### How to complete this task
The whole listing needs retyping exactly; keep the pictures out of it.
====================
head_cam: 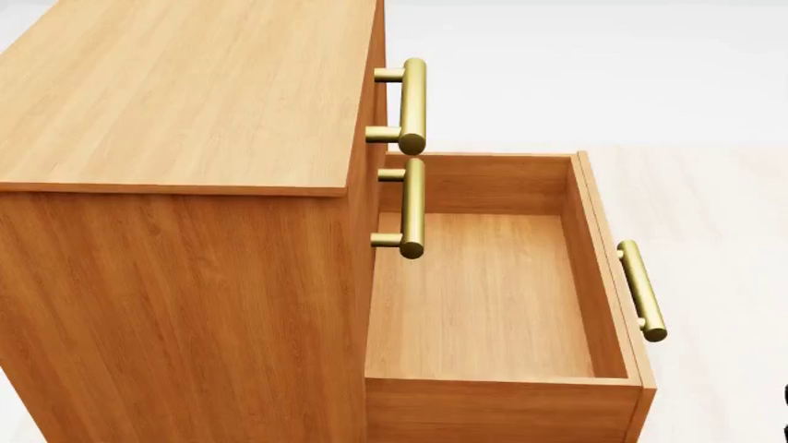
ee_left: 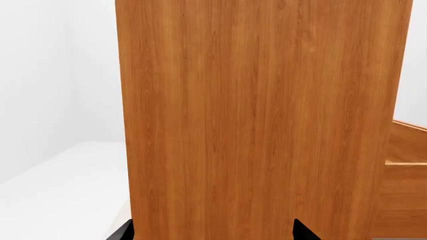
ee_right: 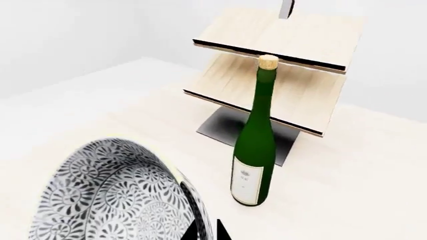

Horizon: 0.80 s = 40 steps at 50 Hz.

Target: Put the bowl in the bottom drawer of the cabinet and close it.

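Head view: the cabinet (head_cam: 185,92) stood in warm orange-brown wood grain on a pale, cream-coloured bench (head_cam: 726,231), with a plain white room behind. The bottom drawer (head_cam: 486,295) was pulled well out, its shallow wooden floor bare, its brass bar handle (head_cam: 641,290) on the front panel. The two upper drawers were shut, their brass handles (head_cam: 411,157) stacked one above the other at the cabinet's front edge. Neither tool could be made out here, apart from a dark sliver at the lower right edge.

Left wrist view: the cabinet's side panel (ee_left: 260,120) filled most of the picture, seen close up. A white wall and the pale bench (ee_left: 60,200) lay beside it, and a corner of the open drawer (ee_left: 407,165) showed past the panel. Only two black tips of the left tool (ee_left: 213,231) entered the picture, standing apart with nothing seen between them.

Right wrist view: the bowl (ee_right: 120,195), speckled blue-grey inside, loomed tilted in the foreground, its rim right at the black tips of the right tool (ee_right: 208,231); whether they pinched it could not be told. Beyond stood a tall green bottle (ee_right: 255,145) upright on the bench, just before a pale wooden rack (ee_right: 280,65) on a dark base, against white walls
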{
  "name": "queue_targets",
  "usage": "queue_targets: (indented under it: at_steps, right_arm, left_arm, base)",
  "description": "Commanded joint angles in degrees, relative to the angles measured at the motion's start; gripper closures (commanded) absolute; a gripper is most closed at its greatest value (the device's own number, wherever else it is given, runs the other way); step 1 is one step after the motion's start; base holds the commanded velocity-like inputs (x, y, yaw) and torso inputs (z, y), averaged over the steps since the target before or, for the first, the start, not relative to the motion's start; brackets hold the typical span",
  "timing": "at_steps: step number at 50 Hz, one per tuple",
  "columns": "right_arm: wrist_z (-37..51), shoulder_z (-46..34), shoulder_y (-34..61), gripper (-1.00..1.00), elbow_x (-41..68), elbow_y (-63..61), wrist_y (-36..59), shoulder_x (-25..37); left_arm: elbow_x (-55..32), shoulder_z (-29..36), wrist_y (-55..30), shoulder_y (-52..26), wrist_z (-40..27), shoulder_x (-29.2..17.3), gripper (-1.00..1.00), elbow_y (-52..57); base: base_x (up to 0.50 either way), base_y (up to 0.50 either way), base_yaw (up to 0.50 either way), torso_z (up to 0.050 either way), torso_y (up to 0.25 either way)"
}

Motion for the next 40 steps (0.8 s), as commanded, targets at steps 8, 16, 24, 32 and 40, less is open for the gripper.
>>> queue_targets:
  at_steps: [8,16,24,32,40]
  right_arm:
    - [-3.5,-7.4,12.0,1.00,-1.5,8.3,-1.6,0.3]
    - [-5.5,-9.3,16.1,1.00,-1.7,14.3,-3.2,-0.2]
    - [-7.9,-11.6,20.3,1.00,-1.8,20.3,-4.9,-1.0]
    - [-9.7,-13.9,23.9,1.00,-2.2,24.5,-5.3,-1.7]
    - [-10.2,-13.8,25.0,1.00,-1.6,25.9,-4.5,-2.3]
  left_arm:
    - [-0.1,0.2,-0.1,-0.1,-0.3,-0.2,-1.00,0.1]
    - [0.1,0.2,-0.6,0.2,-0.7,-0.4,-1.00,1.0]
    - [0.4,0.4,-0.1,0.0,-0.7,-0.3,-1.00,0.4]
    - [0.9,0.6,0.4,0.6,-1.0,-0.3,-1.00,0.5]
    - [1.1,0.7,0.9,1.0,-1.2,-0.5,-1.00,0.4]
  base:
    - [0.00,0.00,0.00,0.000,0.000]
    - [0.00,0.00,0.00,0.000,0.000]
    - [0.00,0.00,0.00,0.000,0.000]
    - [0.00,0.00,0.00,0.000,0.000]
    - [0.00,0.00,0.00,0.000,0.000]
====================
### Written response
head_cam: 
ee_left: 
ee_right: 

Horizon: 0.80 s = 40 steps at 50 Hz.

Target: Put the bowl in the bottom drawer of the cabinet and close it.

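Head view: the cabinet (head_cam: 185,92) stood in warm orange-brown wood grain on a pale, cream-coloured bench (head_cam: 726,231), with a plain white room behind. The bottom drawer (head_cam: 486,295) was pulled well out, its shallow wooden floor bare, its brass bar handle (head_cam: 641,290) on the front panel. The two upper drawers were shut, their brass handles (head_cam: 411,157) stacked one above the other at the cabinet's front edge. Neither tool could be made out here, apart from a dark sliver at the lower right edge.

Left wrist view: the cabinet's side panel (ee_left: 260,120) filled most of the picture, seen close up. A white wall and the pale bench (ee_left: 60,200) lay beside it, and a corner of the open drawer (ee_left: 407,165) showed past the panel. Only two black tips of the left tool (ee_left: 213,231) entered the picture, standing apart with nothing seen between them.

Right wrist view: the bowl (ee_right: 120,195), speckled blue-grey inside, loomed tilted in the foreground, its rim right at the black tips of the right tool (ee_right: 208,231); whether they pinched it could not be told. Beyond stood a tall green bottle (ee_right: 255,145) upright on the bench, just before a pale wooden rack (ee_right: 280,65) on a dark base, against white walls
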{
  "name": "queue_targets",
  "usage": "queue_targets: (indented under it: at_steps, right_arm, left_arm, base)",
  "description": "Commanded joint angles in degrees, relative to the angles measured at the motion's start; gripper closures (commanded) absolute; a gripper is most closed at its greatest value (the device's own number, wherever else it is given, runs the other way); step 1 is one step after the motion's start; base holds the commanded velocity-like inputs (x, y, yaw) and torso inputs (z, y), averaged over the steps since the target before or, for the first, the start, not relative to the motion's start; brackets hold the typical span",
  "timing": "at_steps: step number at 50 Hz, one per tuple",
  "columns": "right_arm: wrist_z (-37..51), shoulder_z (-46..34), shoulder_y (-34..61), gripper (-1.00..1.00), elbow_x (-41..68), elbow_y (-63..61), wrist_y (-36..59), shoulder_x (-25..37); left_arm: elbow_x (-55..32), shoulder_z (-29..36), wrist_y (-55..30), shoulder_y (-52..26), wrist_z (-40..27), shoulder_x (-29.2..17.3), gripper (-1.00..1.00), elbow_y (-52..57); base: base_x (up to 0.50 either way), base_y (up to 0.50 either way), base_yaw (up to 0.50 either way), torso_z (up to 0.050 either way), torso_y (up to 0.25 either way)"
}

Motion for the next 40 steps (0.8 s), as commanded, targets at steps 8, 16, 24, 32 and 40, less is open for the gripper.
>>> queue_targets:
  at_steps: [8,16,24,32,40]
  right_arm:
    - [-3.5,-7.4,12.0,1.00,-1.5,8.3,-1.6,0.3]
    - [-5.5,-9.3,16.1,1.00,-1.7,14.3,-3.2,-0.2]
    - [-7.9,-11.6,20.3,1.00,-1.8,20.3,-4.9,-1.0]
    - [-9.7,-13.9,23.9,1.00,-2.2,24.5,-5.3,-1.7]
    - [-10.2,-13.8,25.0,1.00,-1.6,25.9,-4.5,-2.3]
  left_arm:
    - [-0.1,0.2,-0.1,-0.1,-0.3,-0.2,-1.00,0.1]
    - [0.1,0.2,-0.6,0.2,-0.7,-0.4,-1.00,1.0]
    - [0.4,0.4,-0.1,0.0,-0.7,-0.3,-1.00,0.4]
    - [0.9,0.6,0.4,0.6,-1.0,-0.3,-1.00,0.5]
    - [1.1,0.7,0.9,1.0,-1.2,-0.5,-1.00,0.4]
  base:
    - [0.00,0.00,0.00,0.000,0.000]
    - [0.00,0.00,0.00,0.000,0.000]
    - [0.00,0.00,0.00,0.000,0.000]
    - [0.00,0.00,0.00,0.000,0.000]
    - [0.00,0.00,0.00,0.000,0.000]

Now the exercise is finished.